Exercise goal — Please transcribe the data exactly, with nothing left out.

Data below —
┌────────

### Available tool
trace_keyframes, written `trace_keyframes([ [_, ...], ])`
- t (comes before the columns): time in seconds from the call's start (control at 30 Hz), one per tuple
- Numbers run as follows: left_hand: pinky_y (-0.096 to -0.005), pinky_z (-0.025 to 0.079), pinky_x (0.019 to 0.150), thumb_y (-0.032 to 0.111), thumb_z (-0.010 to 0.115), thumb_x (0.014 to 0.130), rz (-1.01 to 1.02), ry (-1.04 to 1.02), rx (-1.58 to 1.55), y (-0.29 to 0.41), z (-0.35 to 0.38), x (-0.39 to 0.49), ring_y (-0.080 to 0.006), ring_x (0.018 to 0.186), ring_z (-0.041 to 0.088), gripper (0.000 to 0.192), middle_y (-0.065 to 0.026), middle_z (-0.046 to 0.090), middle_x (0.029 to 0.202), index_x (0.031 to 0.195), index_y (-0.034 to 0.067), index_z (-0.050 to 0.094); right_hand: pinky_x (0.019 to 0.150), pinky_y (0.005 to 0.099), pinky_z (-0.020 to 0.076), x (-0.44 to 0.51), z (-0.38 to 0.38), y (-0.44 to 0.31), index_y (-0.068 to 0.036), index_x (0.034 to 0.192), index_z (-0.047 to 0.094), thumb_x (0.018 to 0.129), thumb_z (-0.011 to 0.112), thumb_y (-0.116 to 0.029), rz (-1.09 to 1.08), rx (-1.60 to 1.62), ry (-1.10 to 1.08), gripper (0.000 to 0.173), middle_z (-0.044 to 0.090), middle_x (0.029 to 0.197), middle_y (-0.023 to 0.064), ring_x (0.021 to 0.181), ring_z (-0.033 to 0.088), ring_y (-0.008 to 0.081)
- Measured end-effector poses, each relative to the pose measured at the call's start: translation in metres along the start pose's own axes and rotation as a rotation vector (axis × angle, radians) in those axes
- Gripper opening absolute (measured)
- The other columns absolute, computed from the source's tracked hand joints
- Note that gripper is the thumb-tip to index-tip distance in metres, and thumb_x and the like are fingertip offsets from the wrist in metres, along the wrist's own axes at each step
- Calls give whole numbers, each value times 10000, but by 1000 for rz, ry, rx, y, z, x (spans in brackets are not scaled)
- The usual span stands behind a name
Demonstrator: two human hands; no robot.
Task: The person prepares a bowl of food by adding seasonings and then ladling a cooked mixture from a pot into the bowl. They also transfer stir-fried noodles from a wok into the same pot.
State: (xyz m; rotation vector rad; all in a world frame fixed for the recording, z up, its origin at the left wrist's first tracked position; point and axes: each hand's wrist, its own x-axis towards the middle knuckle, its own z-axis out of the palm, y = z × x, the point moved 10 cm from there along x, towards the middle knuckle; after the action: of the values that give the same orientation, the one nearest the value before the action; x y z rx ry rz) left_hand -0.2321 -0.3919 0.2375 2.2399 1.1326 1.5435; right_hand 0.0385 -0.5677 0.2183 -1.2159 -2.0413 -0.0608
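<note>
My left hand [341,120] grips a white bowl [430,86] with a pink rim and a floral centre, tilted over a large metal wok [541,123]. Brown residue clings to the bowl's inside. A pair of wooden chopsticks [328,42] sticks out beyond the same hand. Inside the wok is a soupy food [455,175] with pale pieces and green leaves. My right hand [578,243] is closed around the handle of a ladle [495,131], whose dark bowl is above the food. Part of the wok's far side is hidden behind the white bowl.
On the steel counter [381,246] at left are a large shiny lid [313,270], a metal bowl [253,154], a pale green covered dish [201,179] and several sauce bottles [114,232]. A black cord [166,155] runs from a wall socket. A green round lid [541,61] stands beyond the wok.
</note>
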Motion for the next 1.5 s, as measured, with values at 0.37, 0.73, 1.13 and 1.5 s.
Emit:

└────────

Answer for the task —
### Available tool
trace_keyframes, written `trace_keyframes([ [_, ...], ])`
- t (comes before the columns): time in seconds from the call's start (control at 30 Hz), one per tuple
- Numbers run as follows: left_hand: pinky_y (-0.096 to -0.005), pinky_z (-0.025 to 0.079), pinky_x (0.019 to 0.150), thumb_y (-0.032 to 0.111), thumb_z (-0.010 to 0.115), thumb_x (0.014 to 0.130), rz (-1.01 to 1.02), ry (-1.04 to 1.02), rx (-1.58 to 1.55), y (-0.29 to 0.41), z (-0.35 to 0.38), x (-0.39 to 0.49), ring_y (-0.080 to 0.006), ring_x (0.018 to 0.186), ring_z (-0.041 to 0.088), gripper (0.000 to 0.192), middle_y (-0.065 to 0.026), middle_z (-0.046 to 0.090), middle_x (0.029 to 0.202), index_x (0.031 to 0.195), index_y (-0.034 to 0.067), index_z (-0.050 to 0.094); right_hand: pinky_x (0.019 to 0.150), pinky_y (0.005 to 0.099), pinky_z (-0.020 to 0.076), x (-0.44 to 0.51), z (-0.38 to 0.38), y (-0.44 to 0.31), index_y (-0.068 to 0.036), index_x (0.034 to 0.192), index_z (-0.047 to 0.094), thumb_x (0.018 to 0.129), thumb_z (-0.011 to 0.112), thumb_y (-0.116 to 0.029), rz (-1.09 to 1.08), rx (-1.60 to 1.62), ry (-1.10 to 1.08), gripper (0.000 to 0.173), middle_z (-0.044 to 0.090), middle_x (0.029 to 0.197), middle_y (-0.023 to 0.064), ring_x (0.021 to 0.181), ring_z (-0.033 to 0.088), ring_y (-0.008 to 0.081)
- Measured end-effector poses, each relative to the pose measured at the call's start: translation in metres along the start pose's own axes and rotation as a rotation vector (axis × angle, radians) in those axes
- Gripper opening absolute (measured)
- The other columns absolute, computed from the source's tracked hand joints
- Note that gripper is the thumb-tip to index-tip distance in metres, and thumb_x and the like are fingertip offsets from the wrist in metres, along the wrist's own axes at each step
- Calls give whole numbers, each value times 10000, but by 1000 for rz, ry, rx, y, z, x (spans in brackets are not scaled)
- The usual span stands behind a name
Demonstrator: two human hands; no robot.
Task: The person prepares a bowl of food by adding seasonings and then ladling a cooked mixture from a pot into the bowl. They also transfer stir-fried noodles from a wok into the same pot.
State: (xyz m; rotation vector rad; all in a world frame fixed for the recording, z up, its origin at the left wrist's first tracked position; point and axes: each hand's wrist, its own x-axis towards the middle knuckle, its own z-axis out of the palm, y = z × x, the point moved 10 cm from there along x, towards the middle knuckle; after the action: of the values that give the same orientation, the one nearest the value before the action; x y z rx ry rz) left_hand -0.2321 -0.3919 0.2375 2.2399 1.1326 1.5435; right_hand 0.0385 -0.5677 0.2183 -1.2159 -2.0413 -0.0608
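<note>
My left hand [341,120] grips a white bowl [430,86] with a pink rim and a floral centre, tilted over a large metal wok [541,123]. Brown residue clings to the bowl's inside. A pair of wooden chopsticks [328,42] sticks out beyond the same hand. Inside the wok is a soupy food [455,175] with pale pieces and green leaves. My right hand [578,243] is closed around the handle of a ladle [495,131], whose dark bowl is above the food. Part of the wok's far side is hidden behind the white bowl.
On the steel counter [381,246] at left are a large shiny lid [313,270], a metal bowl [253,154], a pale green covered dish [201,179] and several sauce bottles [114,232]. A black cord [166,155] runs from a wall socket. A green round lid [541,61] stands beyond the wok.
</note>
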Motion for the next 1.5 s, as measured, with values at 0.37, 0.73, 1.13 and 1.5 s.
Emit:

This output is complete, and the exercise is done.